-->

Populating a SQLite3 database from a .txt file wit

2019-02-06 12:40发布

问题:

I am trying to setup a website in django which allows the user to send queries to a database containing information about their representatives in the European Parliament. I have the data in a comma seperated .txt file with the following format:

Parliament, Name, Country, Party_Group, National_Party, Position

7, Marta Andreasen, United Kingdom, Europe of freedom and democracy Group, United Kingdom Independence Party, Member

etc....

I want to populate a SQLite3 database with this data, but so far all the tutorials I have found only show how to do this by hand. Since I have 736 observations in the file I dont really want to do this.

I suspect this is a simple matter, but I would be very grateful if someone could show me how to do this.

Thomas

回答1:

So assuming your models.py looks something like this:

class Representative(models.Model):
    parliament = models.CharField(max_length=128)
    name = models.CharField(max_length=128)
    country = models.CharField(max_length=128)
    party_group = models.CharField(max_length=128)
    national_party = models.CharField(max_length=128)
    position = models.CharField(max_length=128)

You can then run python manage.py shell and execute the following:

import csv
from your_app.models import Representative
# If you're using different field names, change this list accordingly.
# The order must also match the column order in the CSV file.
fields = ['parliament', 'name', 'country', 'party_group', 'national_party', 'position']
for row in csv.reader(open('your_file.csv')):
    Representative.objects.create(**dict(zip(fields, row)))

And you're done.

Addendum (edit)

Per Thomas's request, here's an explanation of what **dict(zip(fields,row)) does:

So initially, fields contains a list of field names that we defined, and row contains a list of values that represents the current row in the CSV file.

fields = ['parliament', 'name', 'country', ...]
row = ['7', 'Marta Andreasen', 'United Kingdom', ...]

What zip() does is it combines two lists into one list of pairs of items from both lists (like a zipper); i.e. zip(['a','b,'c'], ['A','B','C']) will return [('a','A'), ('b','B'), ('c','C')]. So in our case:

>>> zip(fields, row)
[('parliament', '7'), ('name', 'Marta Andreasen'), ('country', 'United Kingdom'), ...]

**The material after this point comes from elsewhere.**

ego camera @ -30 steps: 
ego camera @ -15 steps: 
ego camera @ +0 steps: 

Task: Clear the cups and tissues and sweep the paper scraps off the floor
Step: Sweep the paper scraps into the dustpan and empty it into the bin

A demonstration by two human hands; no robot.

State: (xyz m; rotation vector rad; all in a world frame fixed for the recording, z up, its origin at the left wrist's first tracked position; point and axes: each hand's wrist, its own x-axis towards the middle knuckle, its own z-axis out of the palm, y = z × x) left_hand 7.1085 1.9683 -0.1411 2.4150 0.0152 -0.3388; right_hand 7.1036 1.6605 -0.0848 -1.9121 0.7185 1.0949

The dict() function simply converts the list of pairs into a dictionary.

>>> dict(zip(fields, row))
{'parliament': '7', 'name': 'Marta Andreasen', 'country': 'United Kingdom', ...}

The ** is a way of converting a dictionary into a keyword argument list for a function. So function(**{'key': 'value'}) is the equivalent of function(key='value'). So in out example, calling create(**dict(zip(field, row))) is the equivalent of:

create(parliament='7', name='Marta Andreasen', country='United Kingdom', ...)

Hope this clears things up.



回答2:

As SiggyF says and only slightly differently than Joschua:

Create a text file with your schema, e.g.:

CREATE TABLE politicians (
    Parliament text, 
    Name text, 
    Country text, 
    Party_Group text, 
    National_Party text, 
    Position text
);

Create table:

>>> import csv, sqlite3
>>> conn = sqlite3.connect('my.db')
>>> c = conn.cursor()
>>> with open('myschema.sql') as f:            # read in schema file 
...   schema = f.read()
... 
>>> c.execute(schema)                          # create table per schema 
<sqlite3.Cursor object at 0x1392f50>
>>> conn.commit()                              # commit table creation

Use csv module to read file with data to be inserted:

>>> csv_reader = csv.reader(open('myfile.txt'), skipinitialspace=True)
>>> csv_reader.next()                          # skip the first line in the file
['Parliament', 'Name', 'Country', ...

# put all data in a tuple
# edit: decoding from utf-8 file to unicode
>>> to_db = tuple([i.decode('utf-8') for i in line] for line in csv_reader)
>>> to_db                                      # this will be inserted into table
[(u'7', u'Marta Andreasen', u'United Kingdom', ...

Insert data:

>>> c.executemany("INSERT INTO politicians VALUES (?,?,?,?,?,?);", to_db)
<sqlite3.Cursor object at 0x1392f50>
>>> conn.commit()

Verify that all went as expected:

>>> c.execute('SELECT * FROM politicians').fetchall()
[(u'7', u'Marta Andreasen', u'United Kingdom', ...

Edit:
And since you've decoded (to unicode) on input, you need to be sure to encode on output.
For example:

with open('encoded_output.txt', 'w') as f:
  for row in c.execute('SELECT * FROM politicians').fetchall():
    for col in row:
      f.write(col.encode('utf-8'))
      f.write('\n')


回答3:

You could read the data using the csv module. Then you can create an insert sql statement and use the method executemany:

  cursor.executemany(sql, rows)

or use add_all if you use sqlalchemy.



回答4:

You asked what the create(**dict(zip(fields, row))) line did.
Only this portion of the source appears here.